:: Exercise goal ::
Copy all the entries word for word, but omit the pictures.

Start of Block

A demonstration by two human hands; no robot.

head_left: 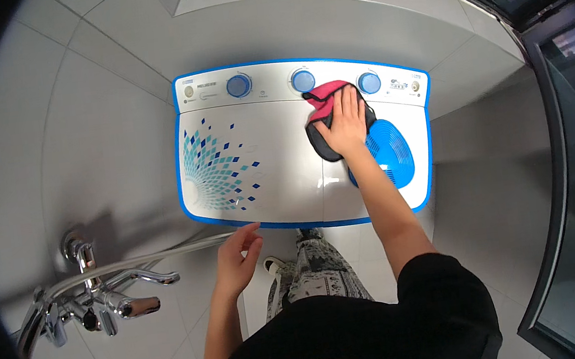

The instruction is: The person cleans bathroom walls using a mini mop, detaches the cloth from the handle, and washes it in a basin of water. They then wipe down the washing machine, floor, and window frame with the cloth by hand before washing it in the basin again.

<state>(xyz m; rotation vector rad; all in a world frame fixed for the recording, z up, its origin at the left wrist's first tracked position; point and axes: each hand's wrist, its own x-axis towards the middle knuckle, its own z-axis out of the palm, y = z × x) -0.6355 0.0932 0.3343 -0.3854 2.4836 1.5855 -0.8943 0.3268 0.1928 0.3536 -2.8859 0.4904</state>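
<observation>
A white twin-tub washing machine (278,159) with blue edging stands in front of me. My right hand (346,124) lies flat, fingers stretched, on a pink and dark grey cloth (321,110). The cloth is pressed on the lid, just below the middle knob (302,80) and the right knob (369,83). Beside it on the right is a round blue vented cover (392,153), partly hidden by my forearm. My left hand (240,252) is at the machine's front edge, fingers loosely bent and apart, holding nothing. One fingertip appears to touch the blue rim.
A chrome wall tap (103,300) with a hose (147,257) juts out at the left, close to my left forearm. A tiled ledge (325,15) runs behind the machine. At the right stands a dark-framed glass door (563,233). My feet are on the tiled floor below.
</observation>
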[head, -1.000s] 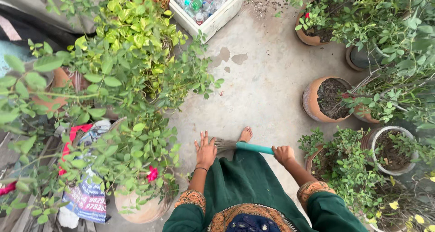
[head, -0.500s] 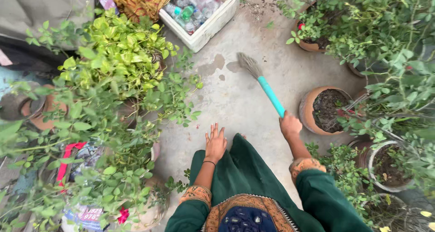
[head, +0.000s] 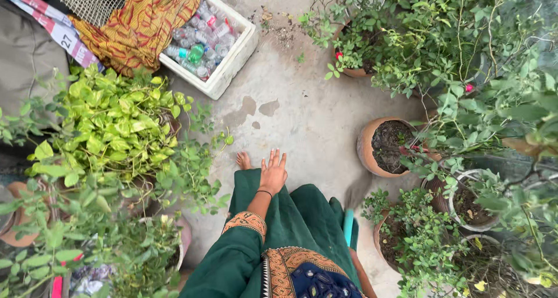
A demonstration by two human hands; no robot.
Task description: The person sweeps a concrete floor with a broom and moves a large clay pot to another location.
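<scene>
The left hand (head: 273, 173) hangs flat over the green dress (head: 302, 228), fingers spread apart, holding nothing. The broom (head: 350, 213) with its teal handle stands just right of the dress, near the clay pot (head: 367, 150). The right hand is hidden, so its fingers cannot be told.

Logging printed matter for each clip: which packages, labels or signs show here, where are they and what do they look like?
White foam box: top centre on the concrete floor, rectangular, open.
Plastic bottles: inside that box, clear, with red, green and blue labels.
Printed banner strip: top left, white with red bands.
Crumpled printed wrapper: bottom left under the plants, white and blue, mostly hidden.
No screens.
</scene>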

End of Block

:: Response ::
A demonstration by two human hands; no robot.

head_left: 

The instruction is: The person cleans bathroom walls using a mini mop, detaches the cloth from the handle, and washes it in a basin of water. They then wipe down the washing machine, floor, and window frame with the cloth by hand before washing it in the basin again.

<state>(xyz m; rotation vector rad; all in a world frame fixed for the recording, z up, its origin at the left wrist's first tracked position; point and axes: each hand's wrist, its own x-axis towards the middle knuckle, its own z-axis out of the palm, y = z × x) -0.6355 0.0932 0.3343 -0.3854 2.4836 1.5855 -0.8943 0.3268 0.1928 0.3536 -2.8859 0.4904</state>
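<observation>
A white twin-tub washing machine (278,159) with blue edging stands in front of me. My right hand (346,124) lies flat, fingers stretched, on a pink and dark grey cloth (321,110). The cloth is pressed on the lid, just below the middle knob (302,80) and the right knob (369,83). Beside it on the right is a round blue vented cover (392,153), partly hidden by my forearm. My left hand (240,252) is at the machine's front edge, fingers loosely bent and apart, holding nothing. One fingertip appears to touch the blue rim.
A chrome wall tap (103,300) with a hose (147,257) juts out at the left, close to my left forearm. A tiled ledge (325,15) runs behind the machine. At the right stands a dark-framed glass door (563,233). My feet are on the tiled floor below.
</observation>
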[head, -1.000s] 
[head, -0.500s] 
[head, +0.000s] 
A demonstration by two human hands; no robot.
Task description: The person sweeps a concrete floor with a broom and moves a large clay pot to another location.
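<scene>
The left hand (head: 273, 173) hangs flat over the green dress (head: 302, 228), fingers spread apart, holding nothing. The broom (head: 350, 213) with its teal handle stands just right of the dress, near the clay pot (head: 367, 150). The right hand is hidden, so its fingers cannot be told.

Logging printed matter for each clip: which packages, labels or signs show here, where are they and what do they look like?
White foam box: top centre on the concrete floor, rectangular, open.
Plastic bottles: inside that box, clear, with red, green and blue labels.
Printed banner strip: top left, white with red bands.
Crumpled printed wrapper: bottom left under the plants, white and blue, mostly hidden.
No screens.
</scene>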

The requested output has been fully supplied.